Ask HN: Would learning category theory be useful in my programming career? - polyphonicist
======
foldr
Short answer: no.

Even the heavy 'category theory' stuff that some Haskellers are fond of is
only loosely related to results of any depth in category theory. To really get
anything out of category theory, you need to already have quite a broad and
deep mathematical knowledge base.

Deepening your knowledge of linear algebra or general computer science
concepts would almost certainly be more valuable.

That said, if category theory interests you, why not? I'm just talking about
practical value here.

------
matijash
I suppose you learned about category theory through Haskell? I did, and I was
wondering the same question as you. After doing some investigation and looking
what others say, it turned out that "real" category theory is only loosely
related to Haskell, and isn't necessary to understand it to work in Haskell. I
then didn't go deeper down that rabbit hole :D.

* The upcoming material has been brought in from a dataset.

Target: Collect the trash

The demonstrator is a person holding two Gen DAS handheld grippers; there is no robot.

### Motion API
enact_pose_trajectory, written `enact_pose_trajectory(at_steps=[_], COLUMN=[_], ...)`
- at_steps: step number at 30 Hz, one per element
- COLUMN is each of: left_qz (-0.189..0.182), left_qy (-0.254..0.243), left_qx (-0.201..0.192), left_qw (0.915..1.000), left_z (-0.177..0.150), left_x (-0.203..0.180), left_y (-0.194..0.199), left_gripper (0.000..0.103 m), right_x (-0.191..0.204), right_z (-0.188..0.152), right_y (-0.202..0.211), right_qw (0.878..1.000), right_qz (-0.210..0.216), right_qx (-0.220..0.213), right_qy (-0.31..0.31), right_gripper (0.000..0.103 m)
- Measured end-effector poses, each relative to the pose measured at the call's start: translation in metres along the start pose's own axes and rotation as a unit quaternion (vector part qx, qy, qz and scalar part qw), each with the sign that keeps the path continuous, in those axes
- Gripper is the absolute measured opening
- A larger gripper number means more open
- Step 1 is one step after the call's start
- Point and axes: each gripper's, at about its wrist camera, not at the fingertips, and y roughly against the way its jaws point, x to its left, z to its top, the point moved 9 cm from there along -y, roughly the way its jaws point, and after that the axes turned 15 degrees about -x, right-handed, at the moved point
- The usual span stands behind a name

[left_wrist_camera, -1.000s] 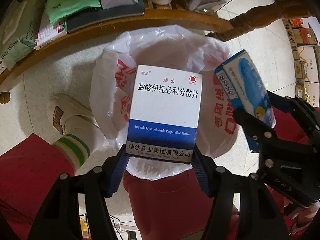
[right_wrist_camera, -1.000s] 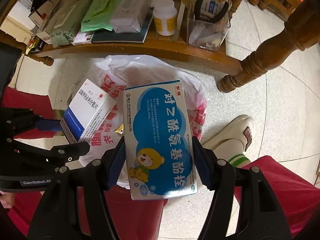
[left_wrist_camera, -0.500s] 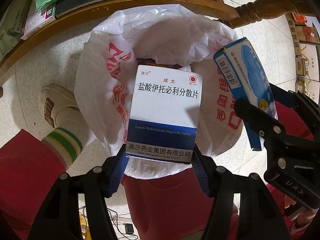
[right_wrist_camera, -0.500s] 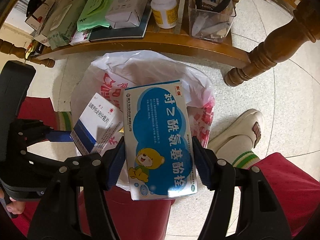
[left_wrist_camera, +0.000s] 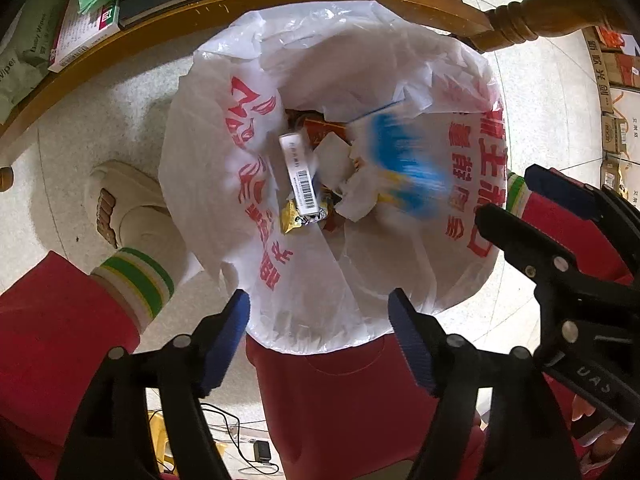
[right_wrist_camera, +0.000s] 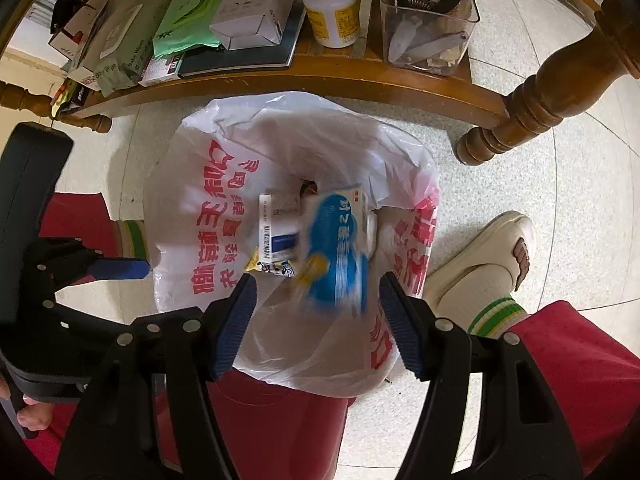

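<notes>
A red bin lined with a white plastic bag (left_wrist_camera: 280, 288) printed in red stands on the floor; it also shows in the right wrist view (right_wrist_camera: 192, 216). My left gripper (left_wrist_camera: 320, 332) is open and empty above the bin's near rim. The white and blue tablet box (left_wrist_camera: 300, 176) lies inside the bag among wrappers and paper. My right gripper (right_wrist_camera: 316, 312) is open. The blue bear-print box (right_wrist_camera: 336, 256) is blurred, falling into the bag; it shows as a blue smear in the left wrist view (left_wrist_camera: 404, 160).
A low wooden table (right_wrist_camera: 360, 76) behind the bin carries boxes, a wipes pack, a white bottle (right_wrist_camera: 332, 16) and a clear container (right_wrist_camera: 428, 28). Its turned leg (right_wrist_camera: 532, 104) stands right of the bin. My slippered feet (right_wrist_camera: 488, 260) flank the bin.
Both grippers opened over the bin. The white and blue box dropped into the bag and the blue bear box is falling in. Both grippers moved closer to the bin.
</notes>
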Motion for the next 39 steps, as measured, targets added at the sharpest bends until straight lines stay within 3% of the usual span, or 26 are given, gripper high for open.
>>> enact_pose_trajectory(at_steps=[4, 14, 17, 20, 23, 28, 32, 39], left_qz=[0.015, 0.044, 0.054, 0.056, 0.067, 0.107, 0.117, 0.137], left_qy=[-0.001, -0.006, -0.004, 0.017, 0.022, 0.016, 0.026, 0.032], left_qx=[-0.007, -0.042, -0.063, -0.091, -0.113, -0.169, -0.206, -0.286], left_qw=[0.9999, 0.9981, 0.9966, 0.9942, 0.991, 0.9797, 0.9711, 0.948], left_z=[0.002, 0.006, 0.006, 0.008, 0.008, 0.006, -0.001, -0.014], left_x=[0.003, 0.004, 0.003, 0.007, 0.008, 0.005, 0.0, -0.019], left_y=[0.002, 0.019, 0.03, 0.047, 0.061, 0.092, 0.116, 0.17], left_gripper=[0.077, 0.078, 0.078, 0.078, 0.079, 0.079, 0.079, 0.079], right_x=[-0.003, -0.007, -0.008, -0.007, 0.002, 0.012, 0.015, 0.019], right_z=[-0.001, -0.003, -0.004, -0.007, -0.006, -0.001, -0.002, -0.001], right_y=[0.0, 0.01, 0.018, 0.031, 0.048, 0.081, 0.109, 0.178], right_qw=[1.0, 1.0, 1.0, 0.999, 0.999, 0.995, 0.992, 0.973], right_qz=[-0.001, -0.008, -0.019, -0.034, -0.026, -0.031, -0.034, -0.074], right_qx=[0.003, -0.004, -0.01, -0.024, -0.045, -0.091, -0.124, -0.219], right_qy=[-0.007, -0.023, -0.021, -0.013, -0.009, -0.004, -0.012, 0.0], right_gripper=[0.063, 0.064, 0.064, 0.072, 0.072, 0.072, 0.072, 0.073])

But, from my experience, already learning Haskell would improve ones
programming skills, especially if you haven't been exposed to the functional
programming before. It is really a mind-changer and equips you with new
perspectives which you can use in other programming languages as well.

So I would definitely recommend investigating Haskell, and maybe after some
time you can then also go into the actual Category Theory and see how it
connects to your Haskell knowledge.

------
tome
Short answer: No, absolutely not. Your time and efforts would be much better
spent learning more about any else on a standard CS curriculum

See Please Don't Learn Category Theory (2013):
[https://news.ycombinator.com/item?id=7066314](https://news.ycombinator.com/item?id=7066314)